In 1952, however, Immanuel Velikovsky made an astonishing claim: He announced that not only did the Queen of Sheba exist, but that she had left numerous portraits of herself as well as an account of her famous journey to Israel. The Queen of Sheba was none other than Hatshepsut, the female pharaoh of Egypt who built a beautiful temple outside Thebes, on the walls of which she immortalized the most important event of her life: an expedition to the Land of Punt. Punt, said Velikovsky, was one and the same as Israel.
In this volume historian Emmet Scott brings forward dramatic new evidence in support of Velikovsky. He finds, among other things, that:
Ancient Israel, just like Punt, was a renowned source of frankincense.
Egyptian documents, generally ignored in academic circles, unequivocally place Punt in the region of Syria/Palestine.
The goddess Hathor was known as the Lady of Punt, but she was also known as the Lady of Byblos.
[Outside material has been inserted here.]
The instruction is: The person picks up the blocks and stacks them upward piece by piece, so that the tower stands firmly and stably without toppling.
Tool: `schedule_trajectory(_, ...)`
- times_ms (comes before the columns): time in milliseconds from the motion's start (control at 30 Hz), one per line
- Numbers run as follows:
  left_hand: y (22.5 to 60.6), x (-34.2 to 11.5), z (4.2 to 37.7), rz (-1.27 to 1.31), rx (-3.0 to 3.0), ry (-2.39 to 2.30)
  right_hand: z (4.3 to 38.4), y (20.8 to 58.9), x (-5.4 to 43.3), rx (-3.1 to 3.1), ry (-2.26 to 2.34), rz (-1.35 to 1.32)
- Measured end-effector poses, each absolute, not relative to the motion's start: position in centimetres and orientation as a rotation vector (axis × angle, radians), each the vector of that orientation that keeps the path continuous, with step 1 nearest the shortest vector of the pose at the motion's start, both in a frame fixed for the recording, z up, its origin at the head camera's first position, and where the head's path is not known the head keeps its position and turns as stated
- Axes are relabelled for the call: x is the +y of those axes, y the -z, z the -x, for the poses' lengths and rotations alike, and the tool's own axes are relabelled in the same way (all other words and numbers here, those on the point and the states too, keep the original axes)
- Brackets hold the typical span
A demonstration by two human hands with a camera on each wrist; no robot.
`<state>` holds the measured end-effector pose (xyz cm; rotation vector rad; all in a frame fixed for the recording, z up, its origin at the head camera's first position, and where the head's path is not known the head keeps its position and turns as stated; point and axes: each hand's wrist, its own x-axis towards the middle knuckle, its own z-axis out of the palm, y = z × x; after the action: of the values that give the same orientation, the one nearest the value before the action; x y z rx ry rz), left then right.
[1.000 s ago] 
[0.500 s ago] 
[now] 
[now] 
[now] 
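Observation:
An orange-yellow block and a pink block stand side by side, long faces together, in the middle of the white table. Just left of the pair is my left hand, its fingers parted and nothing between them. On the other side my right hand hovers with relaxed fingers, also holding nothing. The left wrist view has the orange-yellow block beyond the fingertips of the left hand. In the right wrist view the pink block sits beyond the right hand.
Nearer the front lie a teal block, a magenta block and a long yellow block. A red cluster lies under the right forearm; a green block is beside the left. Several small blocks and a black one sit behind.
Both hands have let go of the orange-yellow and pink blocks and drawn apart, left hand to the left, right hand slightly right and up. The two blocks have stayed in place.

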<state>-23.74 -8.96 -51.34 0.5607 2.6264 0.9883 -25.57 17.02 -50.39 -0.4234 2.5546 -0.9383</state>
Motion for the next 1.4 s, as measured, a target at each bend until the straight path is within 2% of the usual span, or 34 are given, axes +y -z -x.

The Egyptians claimed to be of Puntite origin, but Jewish and Phoenician legends claimed that the Egyptians came from their part of the world, and the Phoenicians named Misor almost certainly the same as Osiris as the Phoenician hero who founded the Nile Kingdom.
Scott argues that these significant clues shift the burden of proof onto Velikovsky's critics; and the identification of Hatshepsut with the Queen of Sheba will eventually compel the rewriting of history books.